The fourth lie is that “skimming” system assets caused the under funding. Aside from the fact that system achieved full funding at the end of the alleged “skimming” years, the system sued the state for “skimming”. I was the state’s expert. The suit was dismissed.

In addition to investment return falling short of 8 percent, what is contributing to the post-skimming UL explosion is the Governor and Legislators repealing a 70-plus year old legal requirement that government contributions be calculated by an accepted actuarial funding method. Since ’05, the contributions have been set by fiat to a lower number. It also increased the Governor’s “surplus” that Legislators enjoyed spending.

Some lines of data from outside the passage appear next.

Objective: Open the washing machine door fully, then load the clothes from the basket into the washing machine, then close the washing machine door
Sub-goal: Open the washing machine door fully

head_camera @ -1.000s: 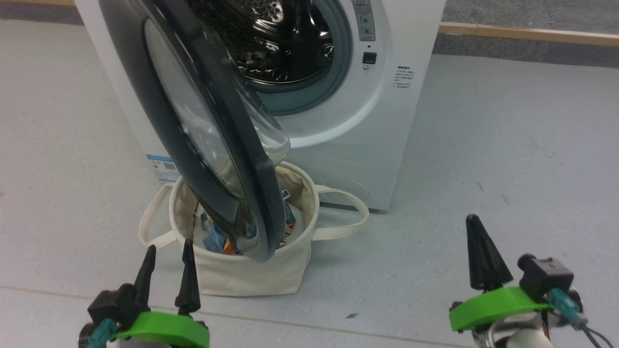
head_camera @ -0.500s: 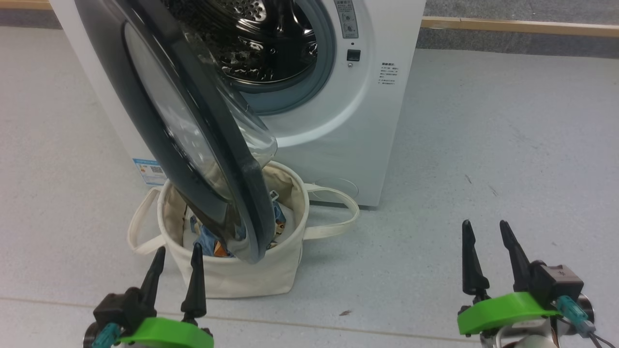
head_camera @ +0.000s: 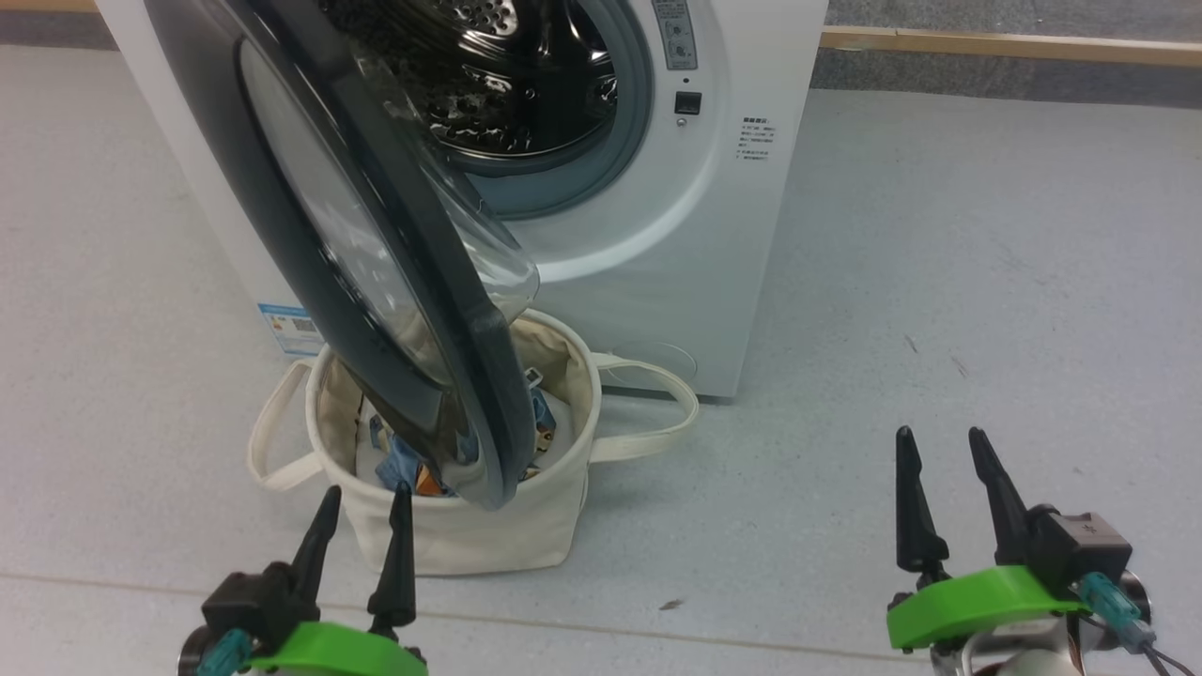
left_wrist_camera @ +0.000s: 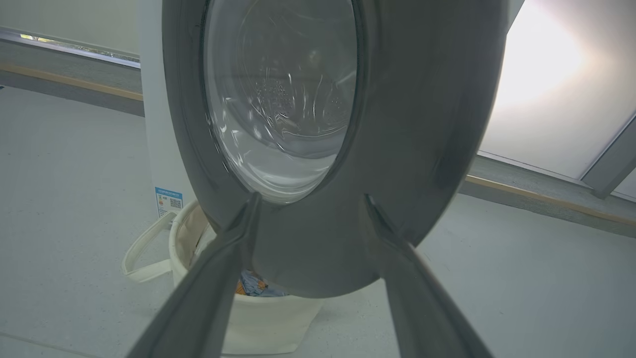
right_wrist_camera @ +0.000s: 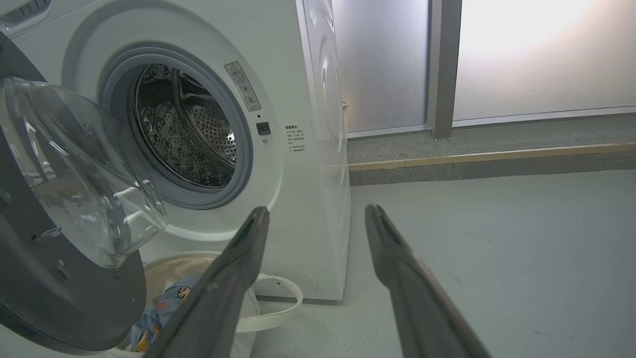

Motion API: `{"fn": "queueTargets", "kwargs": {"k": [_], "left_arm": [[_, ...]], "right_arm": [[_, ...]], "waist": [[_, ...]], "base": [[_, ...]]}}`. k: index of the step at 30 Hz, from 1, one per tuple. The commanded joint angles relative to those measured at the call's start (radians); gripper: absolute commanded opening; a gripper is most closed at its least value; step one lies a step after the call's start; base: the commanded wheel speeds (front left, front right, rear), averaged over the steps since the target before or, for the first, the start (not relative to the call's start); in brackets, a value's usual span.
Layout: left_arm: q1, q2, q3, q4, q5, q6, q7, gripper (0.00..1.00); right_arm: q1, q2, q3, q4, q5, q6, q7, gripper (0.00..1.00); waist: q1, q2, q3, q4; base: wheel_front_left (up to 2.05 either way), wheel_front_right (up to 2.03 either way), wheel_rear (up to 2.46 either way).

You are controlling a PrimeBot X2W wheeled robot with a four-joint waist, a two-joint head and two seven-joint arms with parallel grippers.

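Clothes (head_camera: 404,465) seen lower centre-left of head view, lying inside basket (head_camera: 470,535), partly hidden behind lower edge of washing machine door (head_camera: 347,244). Door swung out, hung over basket; drum mouth (head_camera: 507,84) exposed at upper centre. Basket set on floor (head_camera: 939,282) just before washing machine (head_camera: 714,235). Left gripper (head_camera: 366,488) placed lower left, just below basket, fingers spread, nothing held. Right gripper (head_camera: 940,432) placed lower right, well apart from basket, fingers likewise parted, empty.

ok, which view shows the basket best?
Head view: the basket whole, both handles, door overlapping its rim. Left wrist: one handle and wall below the door. Right wrist: rim and one handle.
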Motion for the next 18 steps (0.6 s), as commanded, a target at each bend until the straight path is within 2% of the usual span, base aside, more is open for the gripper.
{"fn": "queueTargets", "kwargs": {"k": [1,12,18], "left_arm": [[-0.039,0.014,0.025,-0.024,0.015,-0.003,-0.006,1.00],[-0.046,0.014,0.016,-0.023,-0.002,0.002,-0.006,1.00],[-0.067,0.014,-0.006,-0.089,0.035,0.016,-0.006,1.00]], "right_arm": [[-0.042,0.002,0.021,-0.022,0.014,0.000,-0.012,1.00],[-0.054,0.002,0.031,-0.008,0.011,0.000,-0.012,1.00],[-0.056,0.002,0.030,-0.003,0.007,0.000,-0.012,1.00]], "waist": [[0.0000,-0.0001,-0.001,0.001],[0.0000,-0.0001,-0.002,0.001],[0.0000,-0.0001,0.005,0.008]], "base": [[0.00,0.00,0.00],[0.00,0.00,0.00],[0.00,0.00,0.00]]}}
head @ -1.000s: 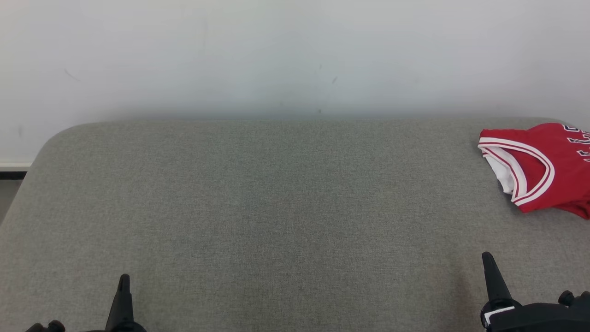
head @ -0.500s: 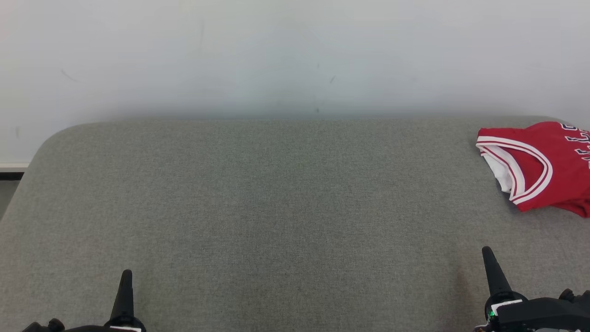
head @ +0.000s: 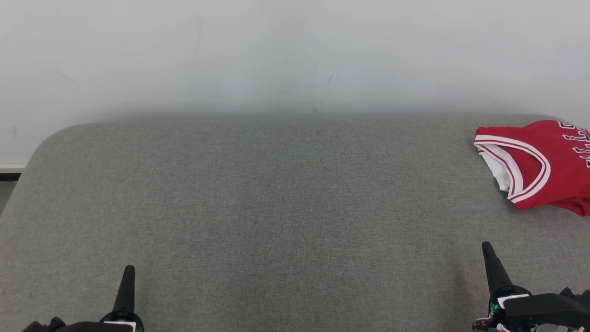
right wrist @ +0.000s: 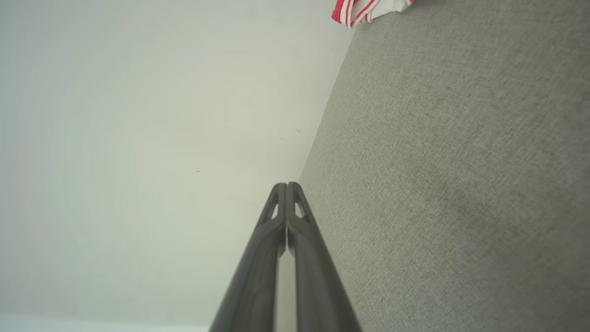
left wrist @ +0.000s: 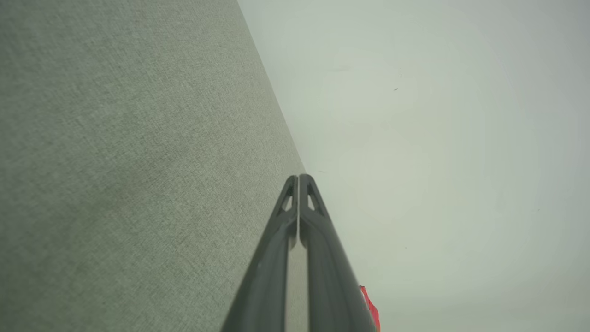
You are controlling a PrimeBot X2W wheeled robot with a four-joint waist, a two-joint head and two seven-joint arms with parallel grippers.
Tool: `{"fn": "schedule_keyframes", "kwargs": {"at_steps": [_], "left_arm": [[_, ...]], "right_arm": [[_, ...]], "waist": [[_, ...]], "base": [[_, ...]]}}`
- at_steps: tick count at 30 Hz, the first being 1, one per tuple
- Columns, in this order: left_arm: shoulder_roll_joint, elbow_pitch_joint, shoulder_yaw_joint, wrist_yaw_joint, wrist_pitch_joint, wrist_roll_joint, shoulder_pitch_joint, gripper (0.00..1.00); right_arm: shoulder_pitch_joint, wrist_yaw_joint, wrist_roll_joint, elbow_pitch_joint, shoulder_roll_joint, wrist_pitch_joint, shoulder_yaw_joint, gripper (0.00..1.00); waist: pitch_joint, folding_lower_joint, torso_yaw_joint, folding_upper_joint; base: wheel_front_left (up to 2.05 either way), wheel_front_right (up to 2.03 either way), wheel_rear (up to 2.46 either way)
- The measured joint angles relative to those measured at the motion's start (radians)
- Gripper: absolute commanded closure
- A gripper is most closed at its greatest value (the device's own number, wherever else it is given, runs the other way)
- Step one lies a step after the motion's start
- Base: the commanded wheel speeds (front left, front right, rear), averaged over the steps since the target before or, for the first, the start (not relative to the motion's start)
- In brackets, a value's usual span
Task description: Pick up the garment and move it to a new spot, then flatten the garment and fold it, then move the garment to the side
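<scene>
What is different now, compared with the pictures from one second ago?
The left end effector and the right end effector crept slightly forward over the grey surface. Nothing was gripped or released; both stay shut. The red jersey lies where it was; its small shift is camera motion.

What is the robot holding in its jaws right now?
Nothing. The left jaws and the right jaws are both shut with nothing between them. The red jersey lies by itself at the far right of the grey cushion, untouched.

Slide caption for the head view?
Red jersey lies far right on the grey fabric surface; left gripper and right gripper shut, empty, near the front.
</scene>
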Motion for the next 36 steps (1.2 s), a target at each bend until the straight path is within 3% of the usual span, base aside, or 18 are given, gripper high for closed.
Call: {"fn": "schedule_keyframes", "kwargs": {"at_steps": [36], "left_arm": [[-0.013, 0.006, 0.012, -0.004, 0.066, -0.266, -0.035, 1.0]], "right_arm": [[-0.04, 0.0, 0.246, 0.015, 0.008, 0.044, -0.017, 1.0]], "waist": [[0.005, 0.0, -0.014, 0.0]], "base": [[0.0, 0.0, 0.0]]}}
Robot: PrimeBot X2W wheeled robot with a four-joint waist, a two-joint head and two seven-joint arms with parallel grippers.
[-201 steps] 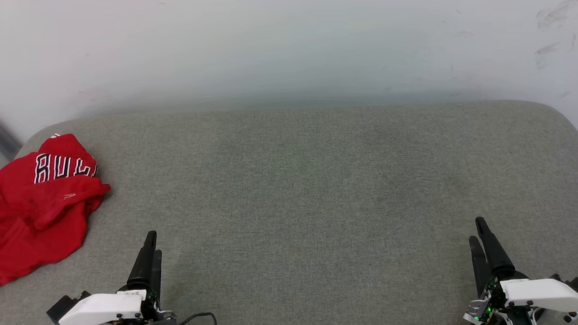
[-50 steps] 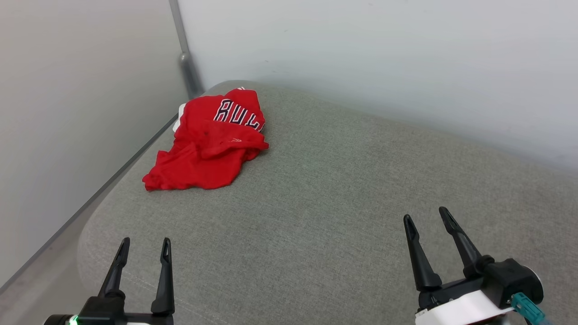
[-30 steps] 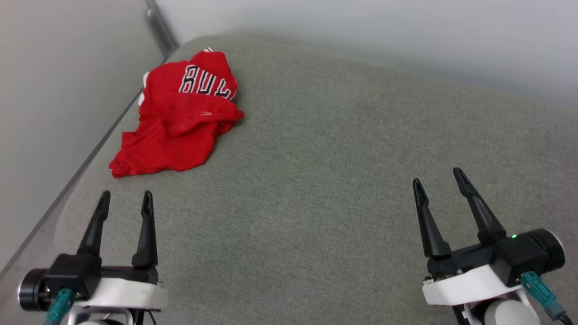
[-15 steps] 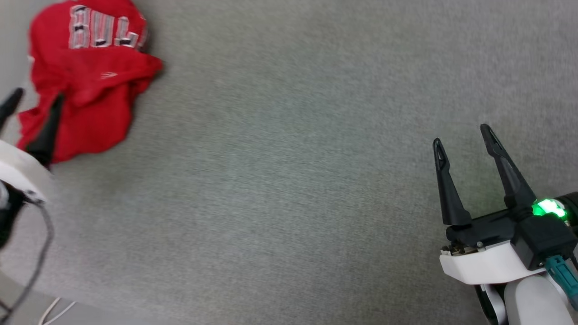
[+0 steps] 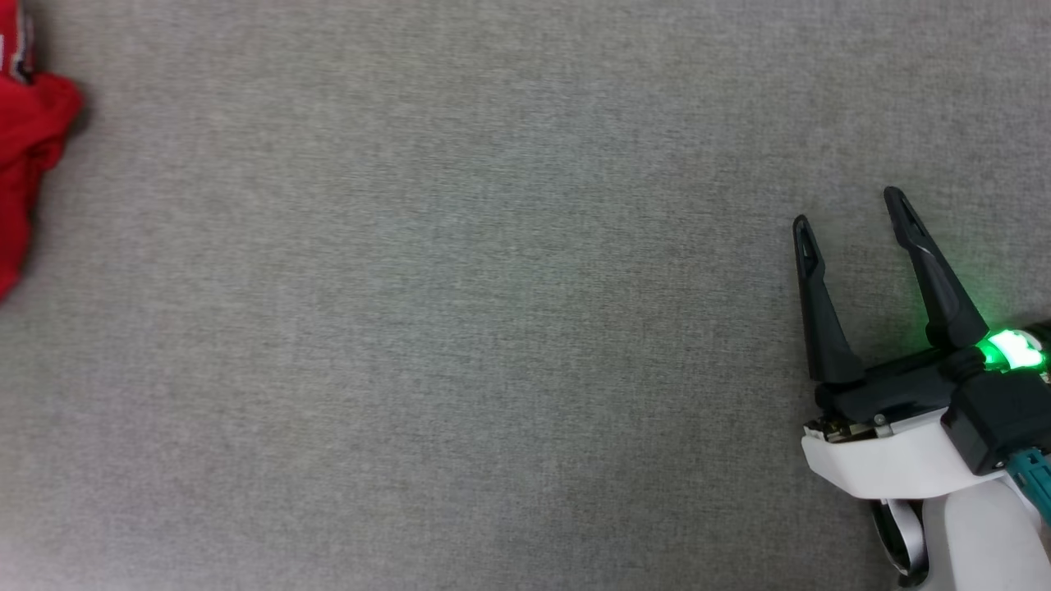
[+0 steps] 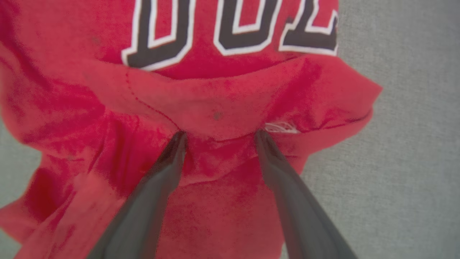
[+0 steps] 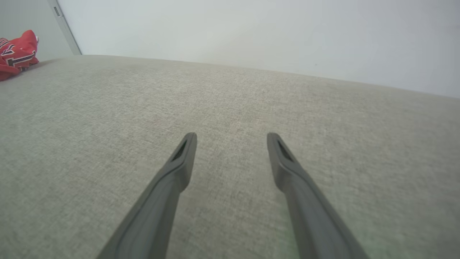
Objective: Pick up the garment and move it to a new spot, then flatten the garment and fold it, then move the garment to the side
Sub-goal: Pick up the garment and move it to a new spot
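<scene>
Since the picture half a second back, the head camera has tipped further down, so the garment (image 5: 25,164) now shows at the far left edge of that view; this shift is the camera's, not the shirt's. It lies crumpled on the grey cushion (image 5: 493,328), lettering uppermost, well apart from the right gripper (image 5: 847,207). The left gripper (image 6: 221,133) has closed in on the shirt: its two fingers stand moderately apart, tips at the edge of a raised fold just below the lettering, apparently touching cloth but clamping nothing yet. Judged purpose: straddling that fold gives a thick bite of fabric for the lift. The right gripper is spread wide and empty, poised over bare cushion, probably waiting where the shirt is to be set down.
</scene>
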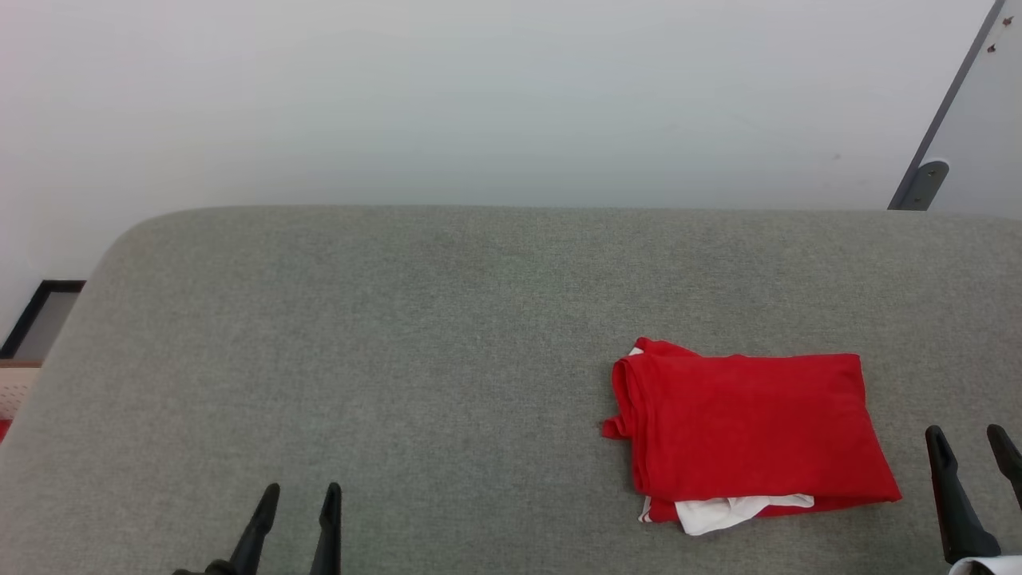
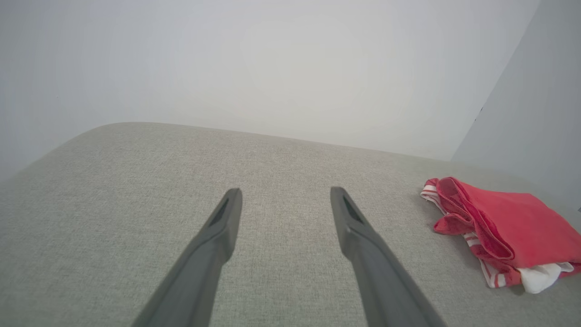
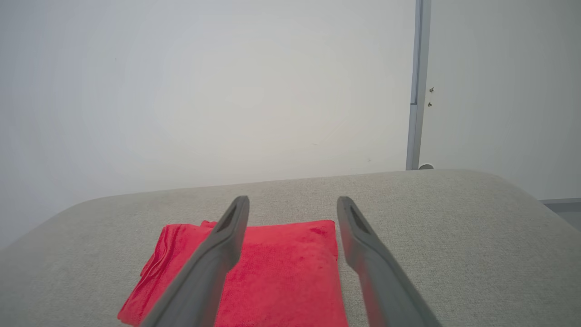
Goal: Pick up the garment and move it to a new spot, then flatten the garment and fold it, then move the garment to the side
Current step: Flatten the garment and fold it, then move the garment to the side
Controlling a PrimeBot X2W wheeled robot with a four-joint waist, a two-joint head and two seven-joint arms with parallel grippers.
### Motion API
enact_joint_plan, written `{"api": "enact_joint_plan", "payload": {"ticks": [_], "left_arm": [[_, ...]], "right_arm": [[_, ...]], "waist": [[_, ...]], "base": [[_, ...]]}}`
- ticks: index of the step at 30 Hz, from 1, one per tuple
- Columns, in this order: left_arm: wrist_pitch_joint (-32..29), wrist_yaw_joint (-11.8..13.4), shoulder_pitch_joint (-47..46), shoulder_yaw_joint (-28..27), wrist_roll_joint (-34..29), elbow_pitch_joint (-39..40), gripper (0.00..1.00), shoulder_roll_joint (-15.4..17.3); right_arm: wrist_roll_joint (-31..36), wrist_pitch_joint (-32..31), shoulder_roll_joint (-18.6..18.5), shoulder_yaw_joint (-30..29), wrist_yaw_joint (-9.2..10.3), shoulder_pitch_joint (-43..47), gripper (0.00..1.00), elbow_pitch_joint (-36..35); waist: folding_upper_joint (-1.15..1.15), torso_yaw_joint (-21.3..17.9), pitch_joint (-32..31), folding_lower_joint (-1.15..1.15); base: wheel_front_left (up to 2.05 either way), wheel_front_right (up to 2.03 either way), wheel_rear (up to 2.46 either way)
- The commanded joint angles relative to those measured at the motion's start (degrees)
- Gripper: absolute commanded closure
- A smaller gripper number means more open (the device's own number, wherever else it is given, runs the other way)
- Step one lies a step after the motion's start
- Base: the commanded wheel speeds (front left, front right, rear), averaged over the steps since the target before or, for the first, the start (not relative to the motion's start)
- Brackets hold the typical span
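Note:
The garment (image 1: pixel 750 427) lies folded into a red rectangle on the right part of the grey cushioned surface (image 1: pixel 399 335), a white sleeve edge peeking out at its near side. In the left wrist view the garment (image 2: pixel 513 227) sits far right, its striped trim showing. In the right wrist view the garment (image 3: pixel 281 272) lies under and ahead of the fingers. My left gripper (image 1: pixel 303 499) is open at the lower left, far from the cloth. My right gripper (image 1: pixel 970 443) stands open just right of the garment, holding nothing.
A pale wall rises behind the surface. A grey panel with a bracket (image 1: pixel 926 184) stands at the back right. The surface's rounded left edge (image 1: pixel 96 271) drops off toward the floor. Broad bare cushion stretches left of the garment.

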State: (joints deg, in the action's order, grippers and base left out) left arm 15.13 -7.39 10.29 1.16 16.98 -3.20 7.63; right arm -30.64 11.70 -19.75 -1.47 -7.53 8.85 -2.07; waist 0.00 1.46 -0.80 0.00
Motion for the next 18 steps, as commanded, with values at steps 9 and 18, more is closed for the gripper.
{"api": "enact_joint_plan", "payload": {"ticks": [9, 18], "left_arm": [[-0.05, -0.15, -0.72, 0.28, 0.15, 0.01, 0.0, -0.23], [-0.05, -0.15, -5.32, 1.61, -0.07, -0.11, 0.0, -1.75]], "right_arm": [[0.54, -1.61, 0.73, 0.69, 0.1, -1.46, 0.0, -1.0], [1.12, -13.95, -7.03, 5.43, 0.1, -13.77, 0.0, 1.66]], "waist": [[0.0, 0.1, 0.59, 0.0], [0.0, 1.23, 7.33, 0.0]], "base": [[0.0, 0.0, 0.0], [0.0, 0.0, 0.0]]}}
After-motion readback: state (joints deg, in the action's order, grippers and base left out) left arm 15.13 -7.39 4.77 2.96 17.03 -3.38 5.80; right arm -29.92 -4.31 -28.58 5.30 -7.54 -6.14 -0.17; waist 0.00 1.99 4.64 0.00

So, it would be no surprise to find that “trustees” who claim no duty to taxpayers, who know their decisions held no risk to employees, and who worry someone might soon notice the $5 billion shortfall from underperformance (amplified by suppressed fiat-funding) were tempted to increase the taxpayers’ bet on riskier equities in the hope of winning back their losses – which regardless of reason lost horribly for us in ’08. And, it’s not just the direct loss. A $7 billion UL means the System is barely 50 percent funded. Bond raters will notice the deterioration from 100 percent to 50 percent when the June ’08 is released, so taxpayers may have a bond rating adjustment laid on our backs.

Now I worry another law change is being crafted to further suppress the increase in contributions actuarial funding would demand, i.e. to silence the warning bells of actuarial funding. I think taxpayers will be foolish to permit another law change without a full and fair public hearing at which taxpayers are represented by an actuary not someone on the “trustees'” payroll. Anyone agree?